Nach den auf entwickelten digitalen Versicherungsmärkten beobachtbaren Trends ist nicht von disruptiven Veränderungen auszugehen, sondern viel mehr von einer langsamen Entwicklung hin zu mehr und vielfältigeren digitalen Angeboten. Dabei spielen InsureTechs eine bedeutende Rolle. Aber auch deren Rolle und Anspruch wandelt sich zunehmend. Viele Startups verstehen sich mehr als „Enabler“ und nicht als „Disruptoren“. Es bleibt abzuwarten, ob dieses Angebot von etablierten Versicherungen auch angenommen werden wird.
Gerade im Bereich „bankassurance“ bieten sich solche Kooperationen an. Es scheint, dass Banken in ihren Bemühungen um mehr Digitalisierung wesentlich weiter sind als Versicherungen. Es gibt tatsächlich Versicherungen, die noch nicht einmal eine digitale Kundenplattform anbieten - dies wäre für Banken undenkbar.

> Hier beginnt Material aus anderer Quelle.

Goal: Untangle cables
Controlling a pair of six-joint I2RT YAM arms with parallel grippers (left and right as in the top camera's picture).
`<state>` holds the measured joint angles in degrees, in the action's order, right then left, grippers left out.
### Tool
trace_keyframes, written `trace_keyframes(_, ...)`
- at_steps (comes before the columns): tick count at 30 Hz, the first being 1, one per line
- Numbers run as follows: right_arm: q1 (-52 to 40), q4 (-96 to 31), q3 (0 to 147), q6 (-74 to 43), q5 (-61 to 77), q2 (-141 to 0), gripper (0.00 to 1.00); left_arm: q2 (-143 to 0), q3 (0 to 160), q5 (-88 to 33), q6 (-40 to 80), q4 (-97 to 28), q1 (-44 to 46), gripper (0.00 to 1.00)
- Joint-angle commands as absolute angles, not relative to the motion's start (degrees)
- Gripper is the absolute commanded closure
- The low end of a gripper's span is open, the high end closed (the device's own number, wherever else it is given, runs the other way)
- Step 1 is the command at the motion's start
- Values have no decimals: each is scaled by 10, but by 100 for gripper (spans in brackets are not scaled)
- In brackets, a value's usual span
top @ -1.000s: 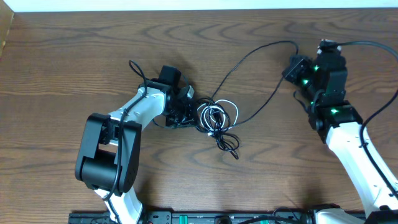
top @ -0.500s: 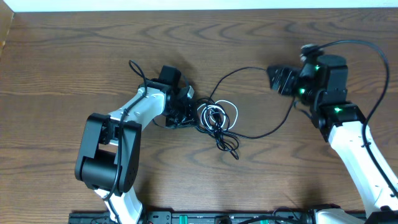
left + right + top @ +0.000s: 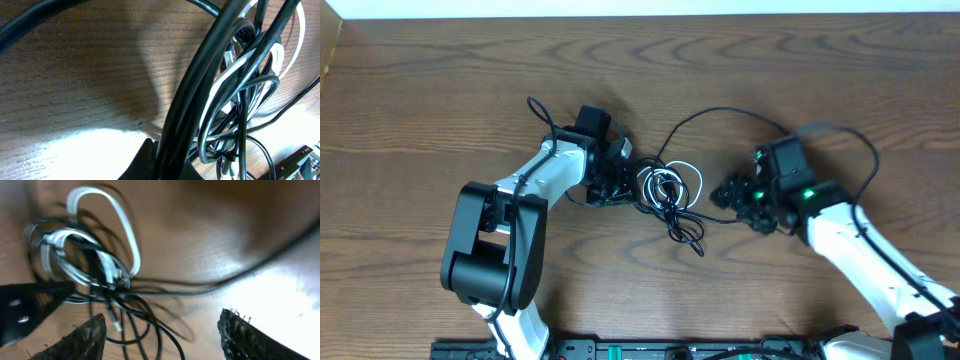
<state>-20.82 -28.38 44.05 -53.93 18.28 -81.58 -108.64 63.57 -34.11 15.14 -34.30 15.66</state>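
While the left fingers [image 3: 620, 178] are clamped tight on the near edge of the cables [image 3: 668, 195], the bundle itself sits knotted around the middle of the wooden surface [image 3: 440, 90], just to the right of that grip. From the left wrist's camera you can see several black strands running down together into the pinch, with the rest of the knot fanning out above them. A white cord [image 3: 660, 180] is coiled through the heart of the tangle, its loops wrapped in among the black ones, and one rounded white loop sticks out on the right side of the clump. Below the knot a small twist of black cord trails off toward the front edge of the surface. One long black cord [image 3: 720, 110] leaves the tangle, arcs up and away over the wood, then bends back down toward the right arm [image 3: 860, 250]. Another black strand runs along the surface from the bottom of the knot to just under the right fingers [image 3: 240, 335]. Those stand spread wide, gripping nothing. They are close to the right side of the tangle but apart from it, and they point at it. In the right wrist's picture, which is blurred, the white loops and the black knot lie just ahead of the two open tips, and a black strand crosses the wood in front of them.
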Motion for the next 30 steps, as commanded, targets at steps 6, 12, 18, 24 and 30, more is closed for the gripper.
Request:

So treffen nun digitale Bankplattformen auf analog organisierte Versicherungsangebote. Das führt zwangsläufig zu Frustration und einem Medienbruch für die Kunden. Große Marktpotenziale bleiben dadurch liegen.
Auch wenn die Skeptiker bisher recht behalten haben - das Thema Digitalisierung wird mit Sicherheit vor der Versicherungswirtschaft nicht haltmachen. Es bleibt ein spannendes, weil hoch zukunftsrelevantes Thema.